Spitzley asked Smiertka to prepare a formal legal opinion on whether the Council can probe into staffing complaints — like those from Atkinson — leveled against Schor.
Smiertka told Council Monday that it was impossible.
“With Charter revisions, we can investigate the financial issues but not the operational issues of the Mayor’s Office,” Council President Peter Spadafore summarized. “And likewise, he has got to stay away from us.”
“It’s not really my place to determine how the mayor hires or fires his staff members, but I don’t think, in general, this is the way the city operates,” added Spadafore. “I think we should always be helping employees to improve, but I also don’t control the mayor.”
Spadafore, who is an executive at the Michigan Association of Superintendents & Administrators, said he has never before fired an employee without a well-documented paper trail of poor performance and without offering repeated opportunities for those staffers to improve. He was “surprised” to hear that Schor’s office doesn’t maintain the same employment protocols.
Said Betz: “Andy Schor needs to answer questions about discrimination in his office because it sounds like it has been happening,” Betz argued. “We shouldn’t be treating employees like that.”
Spitzley said she owed it to her constituents to at least attempt to pry loose some answers.
“It’s basically saying that Council doesn’t have the authority to investigate the Mayor’s Office,” Spitzley said, describing Smiertka’s recent legal opinion. “There’s a separation of powers. Council does have certain authorities, but one of them is not to investigate the Mayor’s Office.”
“At this point, I don’t really know that it matters,” Atkinson said last week. “If Council doesn’t have any oversight over the mayor, then nobody really does. There really needs to be some type of check and balance. He can’t just operate on his own.”
Atkinson previously told City Pulse that Schor was dismissive last year when Black Lives Matter activists attempted to confront him over black teenagers who were violently arrested by local cops last year. And when she tried to step in to offer advice, Schor allegedly diminished those concerns.
“Black Lives Matter is just a dog without a bone,” Atkinson claimed a mayoral staffer had said.
Atkinson also said white staffers eventually started to ignore her and contended she arrived at work to find her desk overturned and her belongings scattered across the floor. Atkinson said Schor blamed a cleaning crew and refused to recognize much of a problem with the incident.
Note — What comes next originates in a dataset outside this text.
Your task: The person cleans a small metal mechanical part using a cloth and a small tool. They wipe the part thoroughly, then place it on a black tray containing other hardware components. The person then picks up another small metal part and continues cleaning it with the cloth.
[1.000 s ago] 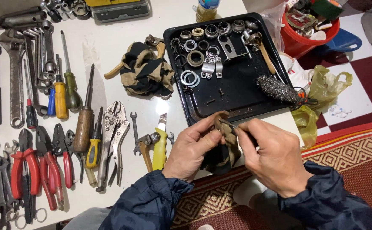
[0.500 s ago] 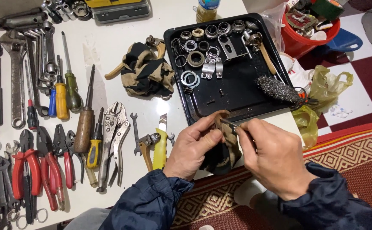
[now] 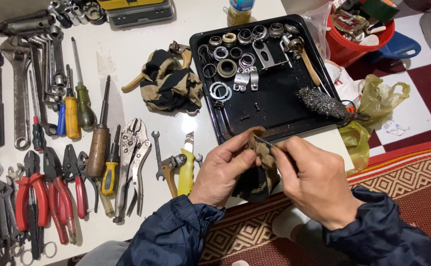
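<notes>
My left hand [image 3: 223,170] pinches a dark brown-and-black rag [image 3: 257,172] at the table's front edge. My right hand [image 3: 314,184] grips a thin metal rod [image 3: 264,142] whose tip pokes into the rag between my left fingers. Both hands sit just in front of a black tray [image 3: 274,106] that holds several metal rings, washers and brackets. A wire brush [image 3: 319,101] lies on the tray's right side.
A second striped rag [image 3: 168,88] lies on the white table [image 3: 126,54]. Screwdrivers, locking pliers [image 3: 129,162], red pliers [image 3: 43,192], wrenches and a yellow utility knife [image 3: 186,165] lie left. A red bucket [image 3: 356,34] and yellow bags [image 3: 373,106] stand right.
The hands shift only slightly while working the rod in the rag. Everything on the table stays where it was.
</notes>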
Weeks after Atkinson recounted her experiences with Schor, former Chief Information Officer Collin Boyce — who resigned last year — said he and other Black employees who dared to challenge Schor’s authority were also pushed aside or fired from the city. His story also mirrored that of former Fire Chief Randy Talifarro, who told City Pulse last year that Black department heads were “Prejudged or completely disregarded” by Schor after he took office.
Boyce also cited Schor’s decision not to retain Bob Johnson and Mary Riley, two Black department heads from the administration of his predecessor, Virg Bernero, and his suspension of Joan Jackson Jackson, who is Black, as human relations director pending the outcome of a federal examination of possible mismanagement. He also pointed out the dismissal of Martell Armstrong, another African American, as the executive director of the Lansing Housing Commission.
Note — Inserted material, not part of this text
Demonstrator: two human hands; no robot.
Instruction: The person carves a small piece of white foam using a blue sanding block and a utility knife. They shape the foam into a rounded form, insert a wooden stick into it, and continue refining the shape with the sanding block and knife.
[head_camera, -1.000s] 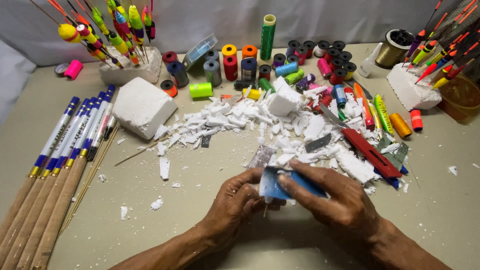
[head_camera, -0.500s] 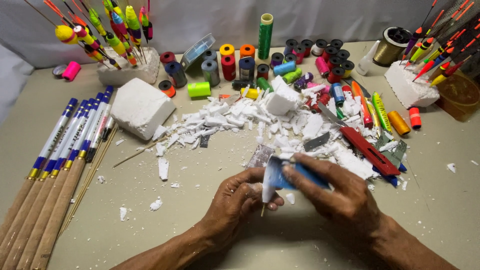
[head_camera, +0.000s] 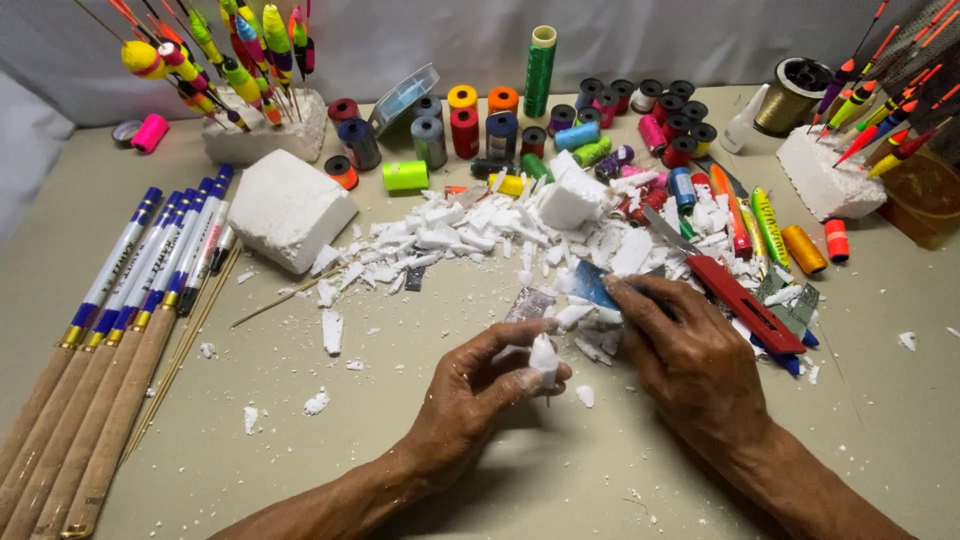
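Beige desk (head_camera: 420, 450), littered with white foam scraps (head_camera: 470, 235). Left hand (head_camera: 480, 400): fingers pinching a small white foam float body (head_camera: 544, 360), near frame centre. Right hand (head_camera: 690, 360), at 3 o'clock of it: fingers pressed flat on a blue sheet (head_camera: 592, 284), possibly sandpaper. Red-handled knife (head_camera: 740, 300) just beyond. Thread spools (head_camera: 463, 128) at 12 o'clock.

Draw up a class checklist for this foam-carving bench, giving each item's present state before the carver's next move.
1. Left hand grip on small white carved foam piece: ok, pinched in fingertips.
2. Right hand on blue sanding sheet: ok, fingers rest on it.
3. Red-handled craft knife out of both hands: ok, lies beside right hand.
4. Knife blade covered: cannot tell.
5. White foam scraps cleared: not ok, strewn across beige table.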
Schor has contended that he has hired a diverse group of leaders and that he did not influence the commission’s board in letting Armstrong go. Schor has declined comment on Jackson Johnson, who retired after her suspension in January while she awaits any results of the probe.
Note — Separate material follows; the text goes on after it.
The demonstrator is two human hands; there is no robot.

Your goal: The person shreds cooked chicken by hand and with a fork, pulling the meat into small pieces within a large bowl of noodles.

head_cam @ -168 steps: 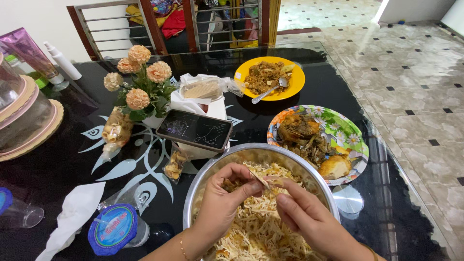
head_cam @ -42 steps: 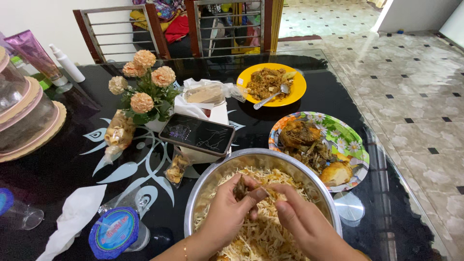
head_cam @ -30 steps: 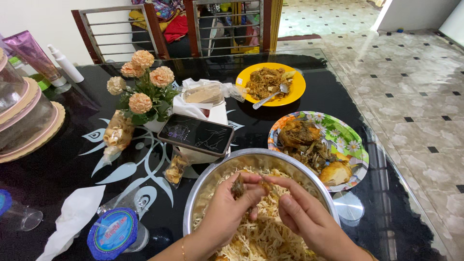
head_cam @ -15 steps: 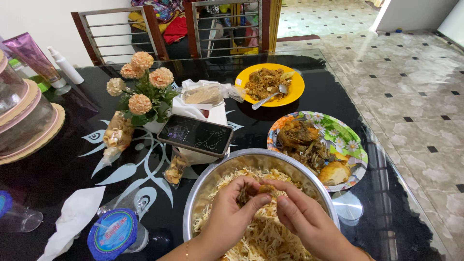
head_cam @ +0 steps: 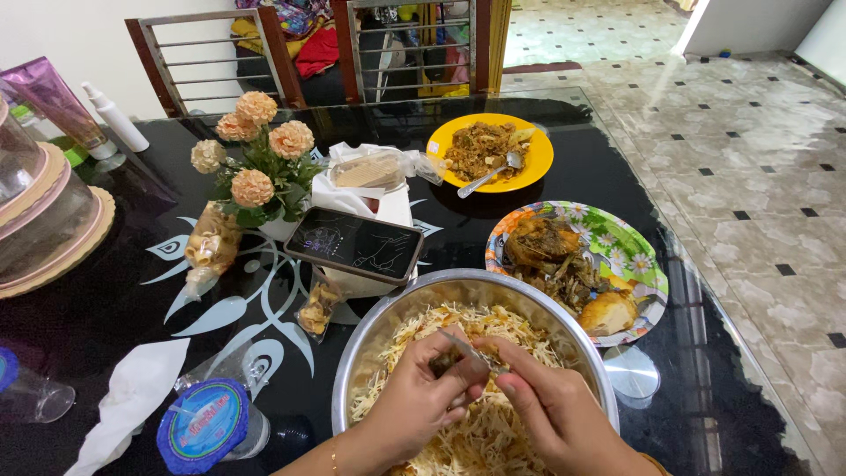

Atkinson also alleged that Schor’s staff misused city credit cards to purchase expensive lunches and drinks during the early afternoon. It’s OK, they told her. The receipts just “get lost,” she said. And after Atkinson tried reporting it higher up the chain, she found herself out of a job, she said.
“The mayor has made it very clear that he will not discuss his staff with anyone, including the City Council,” Spitzley added. “He’s just not willing to have the discussion with anybody. Does that mean that we’re not reaching out to him? Absolutely not. There’s just not much we can do.”